Return every line of the material exactly.

-- -- --

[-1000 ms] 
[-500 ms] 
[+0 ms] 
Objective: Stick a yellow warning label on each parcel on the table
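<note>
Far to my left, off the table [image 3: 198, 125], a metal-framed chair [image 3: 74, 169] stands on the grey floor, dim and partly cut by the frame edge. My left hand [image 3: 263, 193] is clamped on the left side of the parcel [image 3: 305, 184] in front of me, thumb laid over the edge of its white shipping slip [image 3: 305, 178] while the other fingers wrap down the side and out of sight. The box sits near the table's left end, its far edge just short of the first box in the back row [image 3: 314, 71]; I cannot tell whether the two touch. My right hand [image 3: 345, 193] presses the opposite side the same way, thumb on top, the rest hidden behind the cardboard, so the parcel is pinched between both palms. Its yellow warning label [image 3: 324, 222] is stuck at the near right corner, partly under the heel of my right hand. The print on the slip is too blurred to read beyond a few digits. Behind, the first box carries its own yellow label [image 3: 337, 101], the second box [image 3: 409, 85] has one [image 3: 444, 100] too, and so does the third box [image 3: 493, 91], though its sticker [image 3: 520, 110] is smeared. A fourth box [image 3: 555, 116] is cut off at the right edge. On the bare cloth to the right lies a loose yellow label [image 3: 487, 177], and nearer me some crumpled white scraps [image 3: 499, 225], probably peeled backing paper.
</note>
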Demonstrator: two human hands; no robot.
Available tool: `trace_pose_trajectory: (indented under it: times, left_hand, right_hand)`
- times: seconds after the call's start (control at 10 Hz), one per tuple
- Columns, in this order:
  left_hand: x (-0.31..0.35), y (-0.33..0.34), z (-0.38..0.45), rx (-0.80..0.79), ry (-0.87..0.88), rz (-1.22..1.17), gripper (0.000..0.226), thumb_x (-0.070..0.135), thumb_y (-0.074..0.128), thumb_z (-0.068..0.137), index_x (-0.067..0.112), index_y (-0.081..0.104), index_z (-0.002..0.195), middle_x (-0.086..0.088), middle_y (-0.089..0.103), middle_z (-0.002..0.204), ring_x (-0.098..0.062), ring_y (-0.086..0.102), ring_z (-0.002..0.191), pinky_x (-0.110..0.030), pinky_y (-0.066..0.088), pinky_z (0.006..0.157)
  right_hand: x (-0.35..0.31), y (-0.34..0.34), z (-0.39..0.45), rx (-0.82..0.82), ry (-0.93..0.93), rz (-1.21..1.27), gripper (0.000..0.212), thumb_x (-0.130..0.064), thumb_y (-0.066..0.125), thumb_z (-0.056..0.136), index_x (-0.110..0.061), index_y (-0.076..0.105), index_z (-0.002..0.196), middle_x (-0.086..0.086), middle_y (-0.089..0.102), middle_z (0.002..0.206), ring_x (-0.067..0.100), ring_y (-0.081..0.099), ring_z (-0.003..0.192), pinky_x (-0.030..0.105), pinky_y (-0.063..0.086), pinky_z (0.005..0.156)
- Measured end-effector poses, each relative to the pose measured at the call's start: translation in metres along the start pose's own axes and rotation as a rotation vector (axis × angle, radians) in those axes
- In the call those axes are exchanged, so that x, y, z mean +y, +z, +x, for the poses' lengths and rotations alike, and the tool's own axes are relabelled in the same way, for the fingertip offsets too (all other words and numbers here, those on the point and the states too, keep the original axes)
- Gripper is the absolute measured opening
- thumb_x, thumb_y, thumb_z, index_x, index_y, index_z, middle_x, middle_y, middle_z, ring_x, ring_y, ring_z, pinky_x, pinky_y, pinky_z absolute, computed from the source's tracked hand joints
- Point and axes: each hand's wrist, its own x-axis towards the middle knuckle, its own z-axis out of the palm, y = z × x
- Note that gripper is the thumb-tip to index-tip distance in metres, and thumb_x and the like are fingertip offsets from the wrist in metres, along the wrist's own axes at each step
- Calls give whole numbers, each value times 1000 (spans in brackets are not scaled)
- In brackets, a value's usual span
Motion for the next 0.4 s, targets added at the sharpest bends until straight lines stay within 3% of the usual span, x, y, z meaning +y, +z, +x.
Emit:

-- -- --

[TASK ANSWER]
[-1000 ms] 
[-500 ms] 
[+0 ms] 
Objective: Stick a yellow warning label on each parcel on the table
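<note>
Far to my left, off the table [image 3: 198, 125], a metal-framed chair [image 3: 74, 169] stands on the grey floor, dim and partly cut by the frame edge. My left hand [image 3: 263, 193] is clamped on the left side of the parcel [image 3: 305, 184] in front of me, thumb laid over the edge of its white shipping slip [image 3: 305, 178] while the other fingers wrap down the side and out of sight. The box sits near the table's left end, its far edge just short of the first box in the back row [image 3: 314, 71]; I cannot tell whether the two touch. My right hand [image 3: 345, 193] presses the opposite side the same way, thumb on top, the rest hidden behind the cardboard, so the parcel is pinched between both palms. Its yellow warning label [image 3: 324, 222] is stuck at the near right corner, partly under the heel of my right hand. The print on the slip is too blurred to read beyond a few digits. Behind, the first box carries its own yellow label [image 3: 337, 101], the second box [image 3: 409, 85] has one [image 3: 444, 100] too, and so does the third box [image 3: 493, 91], though its sticker [image 3: 520, 110] is smeared. A fourth box [image 3: 555, 116] is cut off at the right edge. On the bare cloth to the right lies a loose yellow label [image 3: 487, 177], and nearer me some crumpled white scraps [image 3: 499, 225], probably peeled backing paper.
</note>
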Demonstrator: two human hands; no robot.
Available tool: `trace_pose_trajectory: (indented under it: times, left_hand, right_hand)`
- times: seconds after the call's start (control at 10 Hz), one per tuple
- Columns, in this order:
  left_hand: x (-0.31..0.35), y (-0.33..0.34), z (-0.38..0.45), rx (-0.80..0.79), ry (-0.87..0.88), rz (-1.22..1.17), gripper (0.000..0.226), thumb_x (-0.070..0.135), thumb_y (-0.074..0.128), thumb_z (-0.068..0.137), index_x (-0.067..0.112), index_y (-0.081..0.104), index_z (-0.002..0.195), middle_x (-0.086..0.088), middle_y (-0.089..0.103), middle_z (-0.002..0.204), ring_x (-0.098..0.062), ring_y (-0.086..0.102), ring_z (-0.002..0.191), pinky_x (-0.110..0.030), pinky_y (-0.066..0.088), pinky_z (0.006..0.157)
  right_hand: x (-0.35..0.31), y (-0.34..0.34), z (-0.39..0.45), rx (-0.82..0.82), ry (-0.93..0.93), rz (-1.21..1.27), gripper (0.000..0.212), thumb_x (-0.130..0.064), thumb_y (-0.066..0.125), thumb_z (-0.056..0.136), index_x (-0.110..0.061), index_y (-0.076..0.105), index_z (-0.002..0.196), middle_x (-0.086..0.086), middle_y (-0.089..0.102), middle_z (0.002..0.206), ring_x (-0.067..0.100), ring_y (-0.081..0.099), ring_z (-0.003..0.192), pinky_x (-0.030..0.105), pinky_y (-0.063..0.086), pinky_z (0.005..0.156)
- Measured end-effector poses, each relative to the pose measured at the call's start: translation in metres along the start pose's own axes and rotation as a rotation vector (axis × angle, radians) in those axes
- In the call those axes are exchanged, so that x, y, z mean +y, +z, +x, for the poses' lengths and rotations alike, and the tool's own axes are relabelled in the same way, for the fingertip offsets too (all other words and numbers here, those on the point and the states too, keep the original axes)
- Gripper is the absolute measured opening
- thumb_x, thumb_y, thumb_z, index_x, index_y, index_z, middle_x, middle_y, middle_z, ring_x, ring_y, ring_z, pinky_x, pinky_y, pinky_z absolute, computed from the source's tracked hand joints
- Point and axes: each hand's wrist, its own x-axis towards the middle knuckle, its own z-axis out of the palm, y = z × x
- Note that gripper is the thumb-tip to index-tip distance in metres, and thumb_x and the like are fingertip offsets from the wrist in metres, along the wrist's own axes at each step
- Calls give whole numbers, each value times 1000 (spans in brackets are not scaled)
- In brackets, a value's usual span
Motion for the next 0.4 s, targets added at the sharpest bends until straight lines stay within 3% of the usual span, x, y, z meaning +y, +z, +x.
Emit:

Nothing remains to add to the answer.